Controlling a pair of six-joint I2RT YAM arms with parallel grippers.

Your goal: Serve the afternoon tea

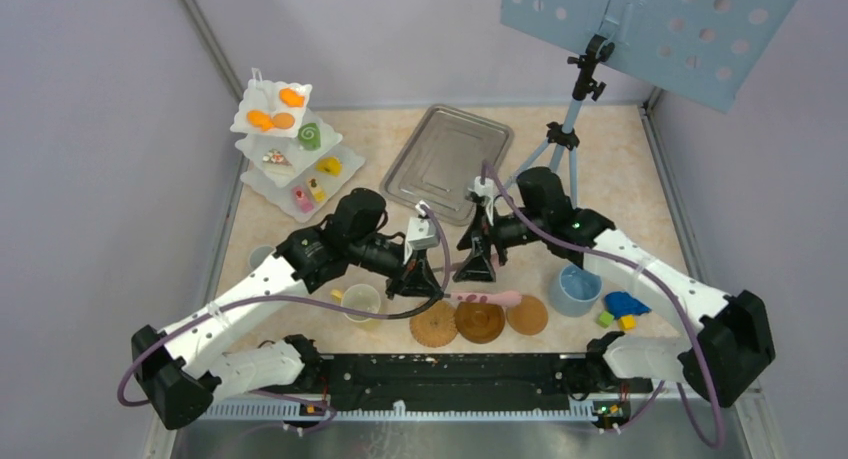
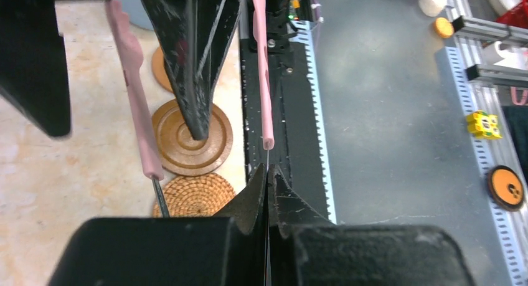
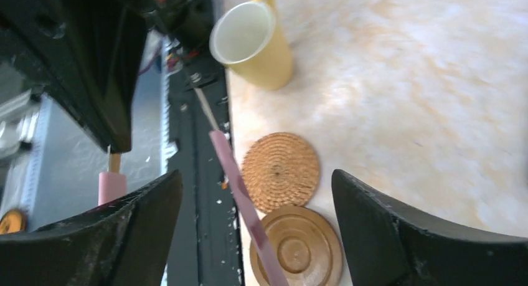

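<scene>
Pastries sit on the white three-tier stand (image 1: 260, 178) at the far left: orange biscuits (image 1: 270, 119) on top, a green swirl roll (image 1: 309, 135) under them, a yellow wedge (image 1: 328, 165) and pink slice (image 1: 303, 197) lower down. Nearer, by the left arm, stand a grey cup (image 1: 262, 256) and a pale yellow cup (image 1: 361, 301).

Just right of the yellow cup, the left gripper (image 2: 268, 174) has its jaws pressed together, and the thin metal end of one arm of the pink tongs (image 1: 487, 298) runs into the seam between them. The tongs stretch rightward above three brown round coasters (image 1: 480, 322) lined up at the near edge: a woven one on the left, a ringed one in the middle, a plain one on the right.

The right gripper (image 3: 256, 174) is spread wide over the tongs, with their other arm passing between its fingers and touching neither.

A metal tray (image 1: 447, 162) lies far behind the grippers. Right of the coasters stands a blue cup (image 1: 575, 291), and just beside it lie the blue, green and yellow blocks (image 1: 620, 309).
</scene>
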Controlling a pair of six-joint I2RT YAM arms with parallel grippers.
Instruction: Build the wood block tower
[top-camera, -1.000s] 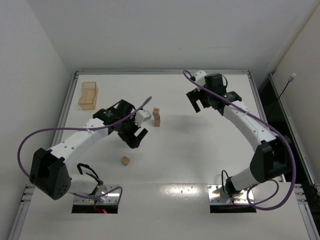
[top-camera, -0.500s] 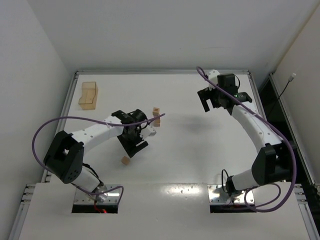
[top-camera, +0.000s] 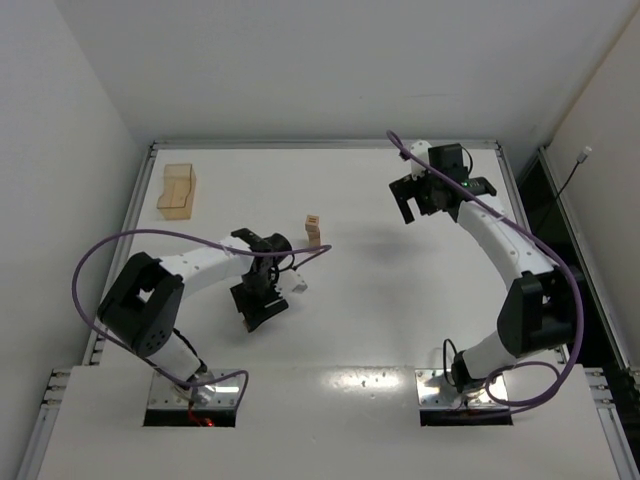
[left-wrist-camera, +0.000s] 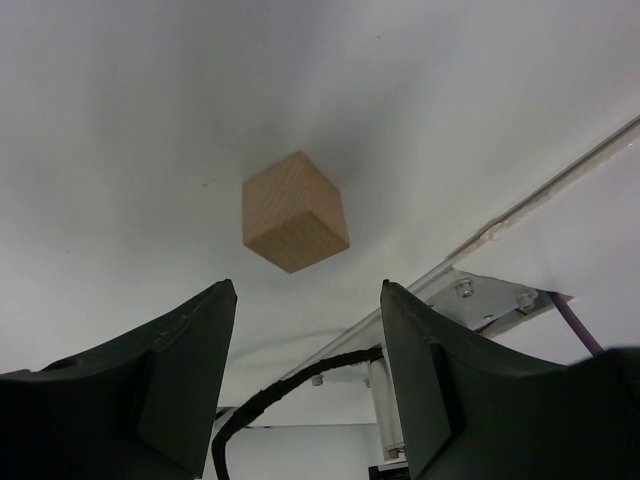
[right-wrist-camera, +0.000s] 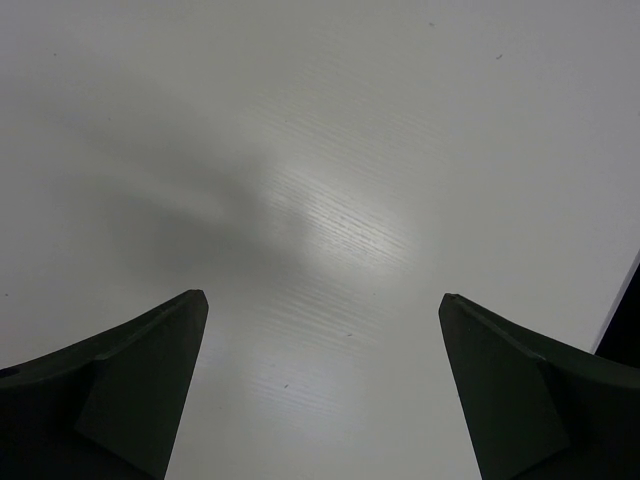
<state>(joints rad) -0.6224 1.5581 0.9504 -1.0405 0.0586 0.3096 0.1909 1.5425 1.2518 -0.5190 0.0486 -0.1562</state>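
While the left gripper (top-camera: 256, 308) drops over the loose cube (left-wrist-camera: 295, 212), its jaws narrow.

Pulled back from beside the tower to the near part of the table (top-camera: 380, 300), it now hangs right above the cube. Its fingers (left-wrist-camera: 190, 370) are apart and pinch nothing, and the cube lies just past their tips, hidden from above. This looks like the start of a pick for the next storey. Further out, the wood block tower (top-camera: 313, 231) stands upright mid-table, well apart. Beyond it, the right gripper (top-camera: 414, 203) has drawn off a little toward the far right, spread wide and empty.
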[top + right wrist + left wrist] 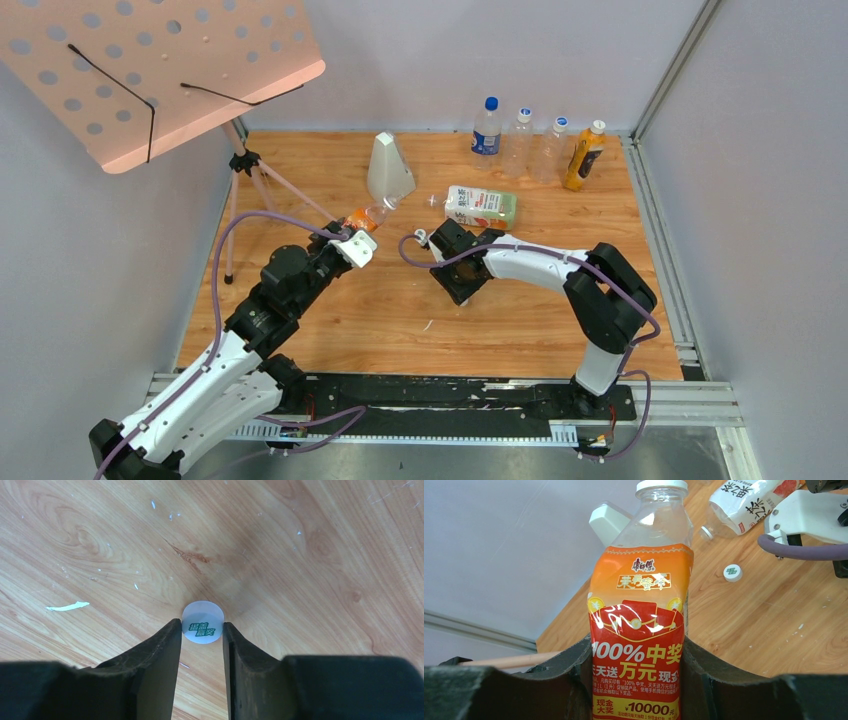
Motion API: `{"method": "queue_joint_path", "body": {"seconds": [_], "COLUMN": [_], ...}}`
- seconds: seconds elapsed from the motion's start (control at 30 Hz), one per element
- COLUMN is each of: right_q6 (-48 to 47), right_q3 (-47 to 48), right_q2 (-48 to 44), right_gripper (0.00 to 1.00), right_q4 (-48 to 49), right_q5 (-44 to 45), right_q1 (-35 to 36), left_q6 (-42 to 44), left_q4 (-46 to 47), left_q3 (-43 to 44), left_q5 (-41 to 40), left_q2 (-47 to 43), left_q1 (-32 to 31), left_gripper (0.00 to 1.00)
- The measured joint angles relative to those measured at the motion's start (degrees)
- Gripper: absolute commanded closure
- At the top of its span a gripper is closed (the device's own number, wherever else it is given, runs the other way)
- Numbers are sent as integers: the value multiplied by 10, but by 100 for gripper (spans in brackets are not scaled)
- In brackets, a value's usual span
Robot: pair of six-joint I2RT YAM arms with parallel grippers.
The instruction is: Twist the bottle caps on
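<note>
Where it lies flat on the wooden worktop (300, 555), a small round white plastic cap with green print (202, 622) is pinched between the narrow-set right fingers (155, 655). A small clear plastic orange-labelled bottle (639, 630), a white screw cap (661, 486) on its neck, is clamped by the left fingers (549, 680).

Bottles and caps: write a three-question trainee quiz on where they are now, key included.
1. True or false: the orange-labelled bottle in the left gripper has no cap on.
2. What sits between the fingertips of the right gripper? A) a blue cap B) a white cap with green print C) nothing
3. How is the large bottle positioned?
Key: 1 false, a white screw cap sits on its neck. 2 B. 3 On its side on the table.
</note>
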Motion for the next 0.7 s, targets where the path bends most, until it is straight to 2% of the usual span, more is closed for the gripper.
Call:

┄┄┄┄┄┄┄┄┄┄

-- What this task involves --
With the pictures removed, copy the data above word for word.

-- Finished task --
Controlling a pair of six-joint I2RT YAM arms with parallel grippers.

Your goal: Serve the afternoon tea


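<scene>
Pastries sit on the white three-tier stand (image 1: 260, 178) at the far left: orange biscuits (image 1: 270, 119) on top, a green swirl roll (image 1: 309, 135) under them, a yellow wedge (image 1: 328, 165) and pink slice (image 1: 303, 197) lower down. Nearer, by the left arm, stand a grey cup (image 1: 262, 256) and a pale yellow cup (image 1: 361, 301).

Just right of the yellow cup, the left gripper (image 2: 268, 174) has its jaws pressed together, and the thin metal end of one arm of the pink tongs (image 1: 487, 298) runs into the seam between them. The tongs stretch rightward above three brown round coasters (image 1: 480, 322) lined up at the near edge: a woven one on the left, a ringed one in the middle, a plain one on the right.

The right gripper (image 3: 256, 174) is spread wide over the tongs, with their other arm passing between its fingers and touching neither.

A metal tray (image 1: 447, 162) lies far behind the grippers. Right of the coasters stands a blue cup (image 1: 575, 291), and just beside it lie the blue, green and yellow blocks (image 1: 620, 309).
</scene>
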Controlling a pair of six-joint I2RT YAM arms with parallel grippers.
Instruction: Build the wood block tower
[top-camera, -1.000s] 
[top-camera, -0.500s] 
[top-camera, +0.000s] 
[left-wrist-camera, +0.000s] 
[right-wrist-camera, +0.000s] 
<state>(joints rad) -0.6224 1.5581 0.9504 -1.0405 0.0586 0.3096 0.1909 1.5425 1.2518 -0.5190 0.0486 -0.1562</state>
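While the left gripper (top-camera: 256, 308) drops over the loose cube (left-wrist-camera: 295, 212), its jaws narrow.

Pulled back from beside the tower to the near part of the table (top-camera: 380, 300), it now hangs right above the cube. Its fingers (left-wrist-camera: 190, 370) are apart and pinch nothing, and the cube lies just past their tips, hidden from above. This looks like the start of a pick for the next storey. Further out, the wood block tower (top-camera: 313, 231) stands upright mid-table, well apart. Beyond it, the right gripper (top-camera: 414, 203) has drawn off a little toward the far right, spread wide and empty.
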[top + right wrist + left wrist] 
Motion API: `{"method": "queue_joint_path", "body": {"seconds": [_], "COLUMN": [_], ...}}`
- seconds: seconds elapsed from the motion's start (control at 30 Hz), one per element
- COLUMN is each of: right_q6 (-48 to 47), right_q3 (-47 to 48), right_q2 (-48 to 44), right_gripper (0.00 to 1.00), right_q4 (-48 to 49), right_q5 (-44 to 45), right_q1 (-35 to 36), left_q6 (-42 to 44), left_q4 (-46 to 47), left_q3 (-43 to 44), left_q5 (-41 to 40), left_q2 (-47 to 43), left_q1 (-32 to 31), left_gripper (0.00 to 1.00)
- The measured joint angles relative to those measured at the motion's start (degrees)
- Gripper: absolute commanded closure
- At the top of its span a gripper is closed (the device's own number, wherever else it is given, runs the other way)
- Numbers are sent as integers: the value multiplied by 10, but by 100 for gripper (spans in brackets are not scaled)
- In brackets, a value's usual span
Robot: pair of six-joint I2RT YAM arms with parallel grippers.
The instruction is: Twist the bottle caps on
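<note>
Where it lies flat on the wooden worktop (300, 555), a small round white plastic cap with green print (202, 622) is pinched between the narrow-set right fingers (155, 655). A small clear plastic orange-labelled bottle (639, 630), a white screw cap (661, 486) on its neck, is clamped by the left fingers (549, 680).

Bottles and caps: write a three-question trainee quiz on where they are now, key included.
1. True or false: the orange-labelled bottle in the left gripper has no cap on.
2. What sits between the fingertips of the right gripper? A) a blue cap B) a white cap with green print C) nothing
3. How is the large bottle positioned?
Key: 1 false, a white screw cap sits on its neck. 2 B. 3 On its side on the table.
</note>
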Motion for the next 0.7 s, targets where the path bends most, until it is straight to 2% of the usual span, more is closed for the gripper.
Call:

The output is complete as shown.